- Problem details -
Would you reproduce the whole listing below without altering a single word?

----- Data extract

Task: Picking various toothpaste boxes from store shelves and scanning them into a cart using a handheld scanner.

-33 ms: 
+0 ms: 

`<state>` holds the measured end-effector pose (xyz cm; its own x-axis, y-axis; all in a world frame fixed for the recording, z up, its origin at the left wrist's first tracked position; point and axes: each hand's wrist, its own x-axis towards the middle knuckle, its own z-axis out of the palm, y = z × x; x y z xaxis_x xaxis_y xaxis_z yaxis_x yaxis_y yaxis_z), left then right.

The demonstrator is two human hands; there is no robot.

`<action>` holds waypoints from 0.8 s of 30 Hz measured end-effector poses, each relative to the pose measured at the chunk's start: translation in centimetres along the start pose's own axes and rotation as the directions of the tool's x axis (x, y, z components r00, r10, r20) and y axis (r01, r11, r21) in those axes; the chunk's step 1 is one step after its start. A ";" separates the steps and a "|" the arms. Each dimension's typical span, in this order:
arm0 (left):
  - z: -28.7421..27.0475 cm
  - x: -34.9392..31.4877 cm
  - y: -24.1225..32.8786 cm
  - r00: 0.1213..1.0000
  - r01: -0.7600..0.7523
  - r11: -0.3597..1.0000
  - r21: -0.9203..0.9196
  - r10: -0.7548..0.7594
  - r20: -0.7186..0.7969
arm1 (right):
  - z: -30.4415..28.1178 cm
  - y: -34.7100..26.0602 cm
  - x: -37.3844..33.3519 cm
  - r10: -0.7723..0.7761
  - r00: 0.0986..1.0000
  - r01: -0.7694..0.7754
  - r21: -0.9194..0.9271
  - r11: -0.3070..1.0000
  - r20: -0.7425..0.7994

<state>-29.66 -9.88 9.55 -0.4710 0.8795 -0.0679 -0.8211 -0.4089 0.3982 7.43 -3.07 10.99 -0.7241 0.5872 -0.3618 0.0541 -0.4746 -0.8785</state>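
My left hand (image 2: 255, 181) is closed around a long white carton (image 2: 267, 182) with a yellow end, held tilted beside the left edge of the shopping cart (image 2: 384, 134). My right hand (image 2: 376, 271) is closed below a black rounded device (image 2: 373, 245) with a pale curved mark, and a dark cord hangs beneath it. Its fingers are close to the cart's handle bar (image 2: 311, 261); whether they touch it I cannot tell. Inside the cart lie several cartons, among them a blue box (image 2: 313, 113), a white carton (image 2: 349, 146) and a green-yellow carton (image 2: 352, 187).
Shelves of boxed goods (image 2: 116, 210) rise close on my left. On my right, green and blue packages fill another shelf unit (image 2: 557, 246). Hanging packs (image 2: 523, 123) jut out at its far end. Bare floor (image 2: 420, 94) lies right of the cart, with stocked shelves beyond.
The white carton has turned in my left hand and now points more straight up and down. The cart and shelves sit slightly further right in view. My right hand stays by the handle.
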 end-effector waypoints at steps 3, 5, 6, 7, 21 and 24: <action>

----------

- The completed task -
Task: Picking various toothpaste boxes from store shelves and scanning them into a cart using a handheld scanner.

-33 ms: 
+0 ms: 

`<state>` holds the measured end-effector pose (xyz cm; its own x-axis, y-axis; all in a world frame fixed for the recording, z up, its origin at the left wrist's first tracked position; point and axes: each hand's wrist, its own x-axis towards the middle knuckle, its own z-axis out of the palm, y = z × x; x y z xaxis_x xaxis_y xaxis_z yaxis_x yaxis_y yaxis_z), left then right.

The demonstrator is two human hands; there is no robot.

`<action>` holds waypoints from 0.8 s of 30 Hz measured end-effector poses, each relative to the pose measured at the chunk's start: translation in centimetres along the start pose's own axes and rotation as the directions of the tool's x axis (x, y, z components r00, r10, r20) and y axis (r01, r11, r21) in those axes; the chunk's step 1 is one step after its start. A ";" separates the steps and a "|" the arms. Each dimension's typical span, in this order:
arm0 (left):
  - z: -28.7421..27.0475 cm
  - x: -34.9392..31.4877 cm
  - y: -24.1225..32.8786 cm
  - r00: 0.1213..1.0000
  - r01: -0.7600..0.7523
  - r11: -0.3597..1.0000
  - r21: -0.9203..0.9196
  - r10: -0.7548..0.7594
  - r20: -0.7186..0.7969
arm1 (right):
  - z: -30.4415..28.1178 cm
  - y: -34.7100..26.0602 cm
  - x: -37.3844..33.3519 cm
  - r10: -0.7723..0.7761
  - r00: 0.0986..1.0000
  - r01: -0.7694..0.7754
  - r21: -0.9194..0.9271
  - r11: -0.3070..1.0000
  - r20: -0.7425..0.7994

<state>-29.66 -9.88 9.55 -0.4710 0.8795 -0.0679 -0.8211 -0.4089 0.3982 7.43 -3.07 10.99 -0.7241 0.5872 -0.3618 0.0541 -0.4746 -0.8785</state>
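My left hand (image 2: 255, 181) is closed around a long white carton (image 2: 267, 182) with a yellow end, held tilted beside the left edge of the shopping cart (image 2: 384, 134). My right hand (image 2: 376, 271) is closed below a black rounded device (image 2: 373, 245) with a pale curved mark, and a dark cord hangs beneath it. Its fingers are close to the cart's handle bar (image 2: 311, 261); whether they touch it I cannot tell. Inside the cart lie several cartons, among them a blue box (image 2: 313, 113), a white carton (image 2: 349, 146) and a green-yellow carton (image 2: 352, 187).
Shelves of boxed goods (image 2: 116, 210) rise close on my left. On my right, green and blue packages fill another shelf unit (image 2: 557, 246). Hanging packs (image 2: 523, 123) jut out at its far end. Bare floor (image 2: 420, 94) lies right of the cart, with stocked shelves beyond.
The white carton has turned in my left hand and now points more straight up and down. The cart and shelves sit slightly further right in view. My right hand stays by the handle.
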 end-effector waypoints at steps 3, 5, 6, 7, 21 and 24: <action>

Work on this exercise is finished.